> _EXERCISE_: Work through the entries below line by line and give the number of lines with the string "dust", nothing else.

Dataset records:
########

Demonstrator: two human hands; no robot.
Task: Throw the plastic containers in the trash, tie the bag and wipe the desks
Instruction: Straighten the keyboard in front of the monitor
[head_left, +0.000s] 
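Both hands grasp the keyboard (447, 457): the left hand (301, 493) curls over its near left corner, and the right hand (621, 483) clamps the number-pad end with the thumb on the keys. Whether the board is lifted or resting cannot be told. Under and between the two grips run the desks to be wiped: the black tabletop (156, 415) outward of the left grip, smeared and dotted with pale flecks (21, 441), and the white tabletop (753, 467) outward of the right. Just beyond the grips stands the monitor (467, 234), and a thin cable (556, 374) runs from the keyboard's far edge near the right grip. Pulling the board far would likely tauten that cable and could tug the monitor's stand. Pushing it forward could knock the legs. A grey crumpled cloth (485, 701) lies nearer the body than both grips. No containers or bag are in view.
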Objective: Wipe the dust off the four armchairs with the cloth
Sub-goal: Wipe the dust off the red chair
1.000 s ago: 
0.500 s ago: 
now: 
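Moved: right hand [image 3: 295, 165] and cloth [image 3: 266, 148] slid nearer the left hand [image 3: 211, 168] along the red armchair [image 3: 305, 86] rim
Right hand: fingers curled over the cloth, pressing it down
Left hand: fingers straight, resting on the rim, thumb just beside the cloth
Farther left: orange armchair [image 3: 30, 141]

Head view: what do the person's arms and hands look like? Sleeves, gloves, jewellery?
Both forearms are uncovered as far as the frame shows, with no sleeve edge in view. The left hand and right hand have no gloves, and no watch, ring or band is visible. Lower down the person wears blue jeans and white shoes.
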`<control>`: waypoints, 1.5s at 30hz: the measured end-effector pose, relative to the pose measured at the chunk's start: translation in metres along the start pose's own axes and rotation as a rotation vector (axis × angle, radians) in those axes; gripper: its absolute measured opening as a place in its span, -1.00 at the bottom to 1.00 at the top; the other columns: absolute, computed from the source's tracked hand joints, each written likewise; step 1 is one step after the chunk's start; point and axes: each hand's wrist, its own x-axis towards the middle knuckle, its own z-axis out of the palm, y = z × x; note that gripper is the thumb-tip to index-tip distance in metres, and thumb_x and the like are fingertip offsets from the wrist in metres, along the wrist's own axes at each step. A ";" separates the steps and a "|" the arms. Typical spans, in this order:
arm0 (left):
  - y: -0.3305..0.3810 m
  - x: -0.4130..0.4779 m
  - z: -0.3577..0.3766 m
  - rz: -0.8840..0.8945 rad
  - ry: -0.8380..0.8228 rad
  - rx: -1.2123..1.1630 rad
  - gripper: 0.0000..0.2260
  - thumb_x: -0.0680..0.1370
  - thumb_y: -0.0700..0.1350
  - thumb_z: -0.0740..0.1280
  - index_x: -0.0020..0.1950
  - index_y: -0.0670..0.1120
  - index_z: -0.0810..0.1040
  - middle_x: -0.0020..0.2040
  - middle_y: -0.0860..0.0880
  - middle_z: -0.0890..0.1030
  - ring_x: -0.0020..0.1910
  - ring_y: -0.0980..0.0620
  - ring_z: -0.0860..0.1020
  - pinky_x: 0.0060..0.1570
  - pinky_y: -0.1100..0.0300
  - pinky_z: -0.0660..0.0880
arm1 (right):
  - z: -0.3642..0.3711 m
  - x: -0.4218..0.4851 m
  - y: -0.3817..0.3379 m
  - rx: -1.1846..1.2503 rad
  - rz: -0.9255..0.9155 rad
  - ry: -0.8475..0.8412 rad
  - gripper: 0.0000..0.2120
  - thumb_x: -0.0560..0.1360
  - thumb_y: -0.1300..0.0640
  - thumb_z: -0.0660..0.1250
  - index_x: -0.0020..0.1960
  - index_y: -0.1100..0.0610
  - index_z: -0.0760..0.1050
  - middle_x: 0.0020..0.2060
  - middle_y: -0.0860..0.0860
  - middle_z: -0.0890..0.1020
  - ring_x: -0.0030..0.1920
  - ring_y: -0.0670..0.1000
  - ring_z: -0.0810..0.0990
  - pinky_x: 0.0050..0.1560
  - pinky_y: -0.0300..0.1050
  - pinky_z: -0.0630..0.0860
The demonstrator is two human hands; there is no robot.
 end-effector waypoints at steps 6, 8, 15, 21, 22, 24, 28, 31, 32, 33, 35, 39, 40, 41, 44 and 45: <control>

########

> _ANSWER TO THIS TASK_: 2